Start of Information shown

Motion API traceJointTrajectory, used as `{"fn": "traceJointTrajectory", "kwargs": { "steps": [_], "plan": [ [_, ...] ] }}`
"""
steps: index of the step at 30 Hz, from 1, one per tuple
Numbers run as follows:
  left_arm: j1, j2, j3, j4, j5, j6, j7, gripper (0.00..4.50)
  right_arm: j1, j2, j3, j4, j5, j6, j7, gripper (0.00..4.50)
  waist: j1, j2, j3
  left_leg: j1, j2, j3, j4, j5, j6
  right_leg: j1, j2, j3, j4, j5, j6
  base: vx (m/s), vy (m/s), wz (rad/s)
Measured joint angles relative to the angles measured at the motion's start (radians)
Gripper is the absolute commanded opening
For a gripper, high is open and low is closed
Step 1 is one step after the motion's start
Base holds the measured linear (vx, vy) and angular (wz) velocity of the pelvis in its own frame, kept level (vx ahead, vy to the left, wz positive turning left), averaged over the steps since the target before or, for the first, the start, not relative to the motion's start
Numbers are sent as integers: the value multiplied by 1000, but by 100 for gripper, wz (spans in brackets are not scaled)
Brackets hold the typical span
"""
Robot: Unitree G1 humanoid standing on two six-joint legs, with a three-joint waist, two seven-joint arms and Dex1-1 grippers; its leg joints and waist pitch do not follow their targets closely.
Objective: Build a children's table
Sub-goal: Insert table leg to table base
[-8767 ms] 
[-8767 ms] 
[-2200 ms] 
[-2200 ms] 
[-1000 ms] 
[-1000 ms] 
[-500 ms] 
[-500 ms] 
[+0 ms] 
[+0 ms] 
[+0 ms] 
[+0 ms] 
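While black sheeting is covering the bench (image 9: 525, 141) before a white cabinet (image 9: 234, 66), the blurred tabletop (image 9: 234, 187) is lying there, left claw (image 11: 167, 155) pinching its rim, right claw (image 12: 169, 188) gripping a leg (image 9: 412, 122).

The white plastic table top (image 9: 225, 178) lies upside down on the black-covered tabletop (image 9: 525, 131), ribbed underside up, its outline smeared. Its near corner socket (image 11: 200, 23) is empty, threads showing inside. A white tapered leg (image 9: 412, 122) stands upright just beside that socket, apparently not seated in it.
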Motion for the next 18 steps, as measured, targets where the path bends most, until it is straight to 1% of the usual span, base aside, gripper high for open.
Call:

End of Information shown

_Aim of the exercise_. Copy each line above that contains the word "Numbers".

_Expected answer_.
Numbers run as follows:
Numbers are sent as integers: the value multiplied by 1000, but by 100 for gripper, wz (spans in brackets are not scaled)

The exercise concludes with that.